• December 20, 2013

Heavy MachineryLarge companies, large bureaucracies, state and federal governments — they resemble heavy machinery in that they are vital to our society but they don’t always work right.  They tend to be slow-moving. They can be potentially very dangerous for the human beings who work in and around them or for those (heaven help them) who depend on their proper functioning for basic life needs.  Our courts sometimes have to step in.

One of the problems with large bureaucracies is that personal responsibility becomes diluted and/or distorted.  We all recognize, for example, how often the person who is publicly identified and/or privately reprimanded for institutional failure may or may not be the actual bad actor. (Did April Todd-Malmov deserve to be terminated for MNSure’s problems or was she the scapegoat?  How could the public really know? How could any any person really know until a full investigation and report is completed by some objective and qualified third party?)

Having said that, one way the federal court system, in particular, works is that life-appointed (that is, dispassionate and independent) judges often find themselves being the government’s conscience (state and federal).  They stick up for the incarcerated, the disabled, and others who otherwise might be ignored by the behemoth bureaucracies that are supposed to care for them, are supposed to care about them, but sometimes fail miserably.

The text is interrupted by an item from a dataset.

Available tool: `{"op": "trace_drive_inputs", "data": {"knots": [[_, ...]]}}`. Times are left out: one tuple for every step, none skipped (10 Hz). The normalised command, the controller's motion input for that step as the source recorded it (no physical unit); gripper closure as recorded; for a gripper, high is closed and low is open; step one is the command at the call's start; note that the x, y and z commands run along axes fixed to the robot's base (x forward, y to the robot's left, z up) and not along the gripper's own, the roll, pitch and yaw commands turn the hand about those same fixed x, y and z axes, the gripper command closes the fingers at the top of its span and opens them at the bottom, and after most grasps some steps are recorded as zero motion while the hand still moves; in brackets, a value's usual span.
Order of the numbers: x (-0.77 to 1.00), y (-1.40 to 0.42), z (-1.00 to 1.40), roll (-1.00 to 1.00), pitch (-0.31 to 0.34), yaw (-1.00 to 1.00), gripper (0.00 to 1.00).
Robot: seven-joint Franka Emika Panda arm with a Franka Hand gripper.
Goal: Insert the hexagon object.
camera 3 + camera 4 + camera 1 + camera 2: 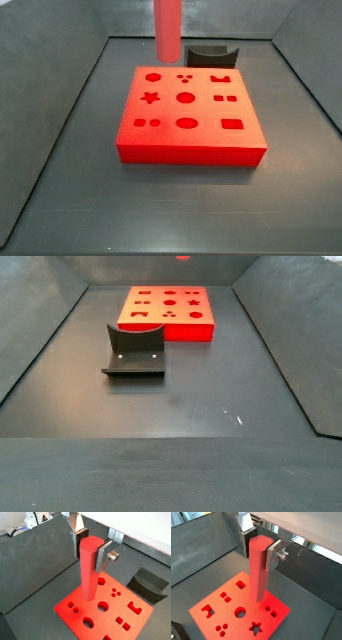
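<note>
The end effector (91, 548) is clamped on the top of the hexagon object (88, 572), an upright red rod; its lower end hangs over the red block (107, 609), near the block's edge; the fixture (135, 351) stands just beside the block on the worktop (187, 406).

The gripper (92, 543) shows only in the wrist views, its finger (107, 553) covering the upper side of the hexagon object (89, 567), whose top the side view's edge cuts off (167, 28).
</note>
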Motion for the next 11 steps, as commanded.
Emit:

U.S. District Court Judge Donovan W. Frank stepped into this role this week.  In a withering order on a motion for sanctions, Judge Frank took the Minnesota Department of Human Services and the Minnesota AG’s office to task for having entered into a settlement promising to address problems in a facility for the care of disabled citizens, failing to address the problems, as promised, and failing to inform the Court, a specially appointed monitor, or the plaintiffs and their counsel of their lapse.  The state’s wrong-doing is set out in plaintiffs’ memorandum of law in support of its motion for sanctions. Judge Frank’s memorandum and order in response to that motion is here.

Credit the hard work of plaintiffs’ attorneys from O’Meara Leer Wagner Kohl, P.A.  Holding large institutions to their commitments for a vulnerable population requires tenacity.